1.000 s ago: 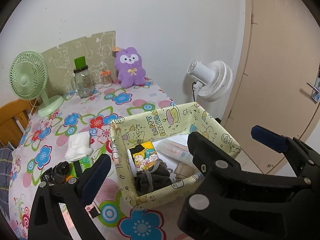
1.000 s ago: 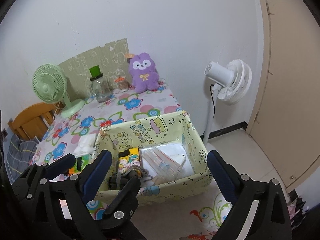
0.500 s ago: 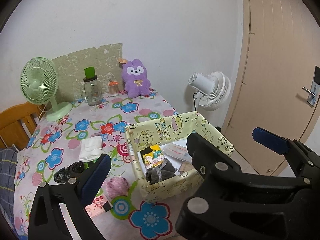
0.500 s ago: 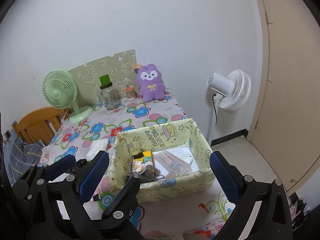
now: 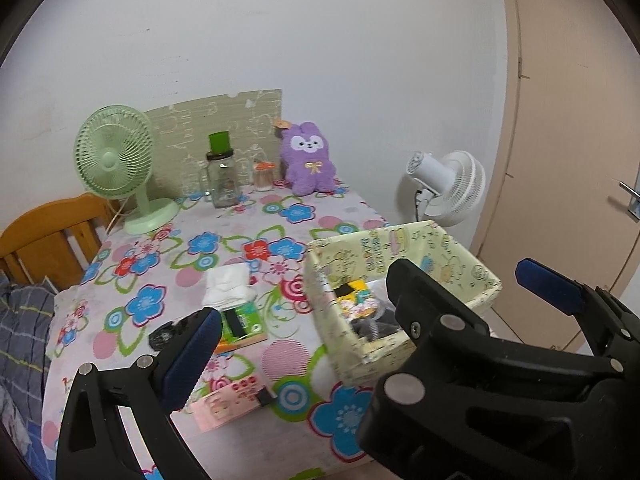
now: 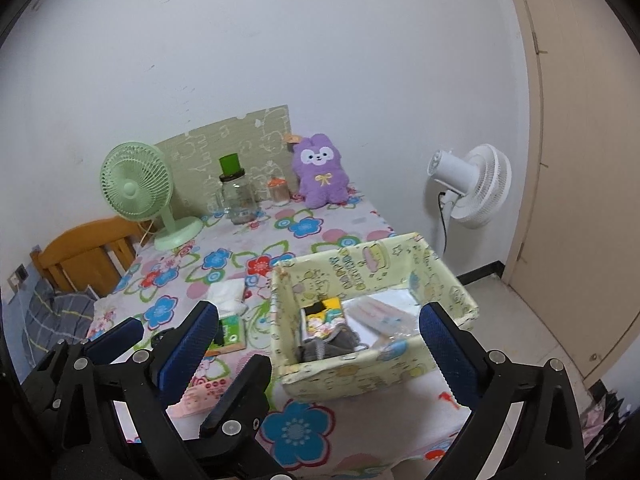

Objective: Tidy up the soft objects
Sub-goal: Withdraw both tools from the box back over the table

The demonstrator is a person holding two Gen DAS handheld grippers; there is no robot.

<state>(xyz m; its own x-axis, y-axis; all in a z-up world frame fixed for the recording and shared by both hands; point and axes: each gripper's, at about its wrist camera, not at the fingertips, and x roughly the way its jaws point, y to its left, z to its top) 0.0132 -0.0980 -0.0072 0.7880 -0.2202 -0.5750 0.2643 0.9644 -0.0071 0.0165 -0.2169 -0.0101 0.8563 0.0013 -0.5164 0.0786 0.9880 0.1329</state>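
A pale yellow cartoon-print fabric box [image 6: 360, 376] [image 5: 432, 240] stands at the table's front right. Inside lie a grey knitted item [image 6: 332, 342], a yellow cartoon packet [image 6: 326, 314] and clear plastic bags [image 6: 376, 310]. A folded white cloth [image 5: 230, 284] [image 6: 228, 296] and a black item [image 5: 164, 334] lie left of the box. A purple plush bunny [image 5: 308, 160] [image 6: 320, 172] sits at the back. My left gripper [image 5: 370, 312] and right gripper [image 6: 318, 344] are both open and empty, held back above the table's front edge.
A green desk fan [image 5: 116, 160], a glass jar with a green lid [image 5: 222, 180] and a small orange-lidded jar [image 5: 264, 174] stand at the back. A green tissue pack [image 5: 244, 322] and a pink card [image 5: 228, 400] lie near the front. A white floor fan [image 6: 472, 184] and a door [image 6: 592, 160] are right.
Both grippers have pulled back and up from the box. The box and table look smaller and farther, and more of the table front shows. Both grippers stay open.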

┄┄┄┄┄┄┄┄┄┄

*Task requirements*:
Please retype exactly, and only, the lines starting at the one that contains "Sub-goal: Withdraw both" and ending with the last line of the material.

*Result for this task*:
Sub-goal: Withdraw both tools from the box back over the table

The demonstrator is a person holding two Gen DAS handheld grippers; there is no robot.

<state>(xyz m; its own x-axis, y-axis; all in a z-up world frame fixed for the recording and shared by both hands; point and axes: each gripper's, at about its wrist camera, not at the fingertips, and x roughly the way its jaws point, y to its left, z to its top) 0.0132 -0.0980 -0.0072 0.7880 -0.2202 -0.5750 0.2643 0.9644 -0.0071 0.0165 -0.2169 -0.0101 0.8563 0.0013 -0.5164 0.0786 0.9880 0.1329</state>
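A pale yellow cartoon-print fabric box [image 6: 360, 376] [image 5: 432, 240] stands at the table's front right. Inside lie a grey knitted item [image 6: 332, 342], a yellow cartoon packet [image 6: 326, 314] and clear plastic bags [image 6: 376, 310]. A folded white cloth [image 5: 230, 284] [image 6: 228, 296] and a black item [image 5: 164, 334] lie left of the box. A purple plush bunny [image 5: 308, 160] [image 6: 320, 172] sits at the back. My left gripper [image 5: 370, 312] and right gripper [image 6: 318, 344] are both open and empty, held back above the table's front edge.
A green desk fan [image 5: 116, 160], a glass jar with a green lid [image 5: 222, 180] and a small orange-lidded jar [image 5: 264, 174] stand at the back. A green tissue pack [image 5: 244, 322] and a pink card [image 5: 228, 400] lie near the front. A white floor fan [image 6: 472, 184] and a door [image 6: 592, 160] are right.
Both grippers have pulled back and up from the box. The box and table look smaller and farther, and more of the table front shows. Both grippers stay open.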

No more is needed to finish this exercise.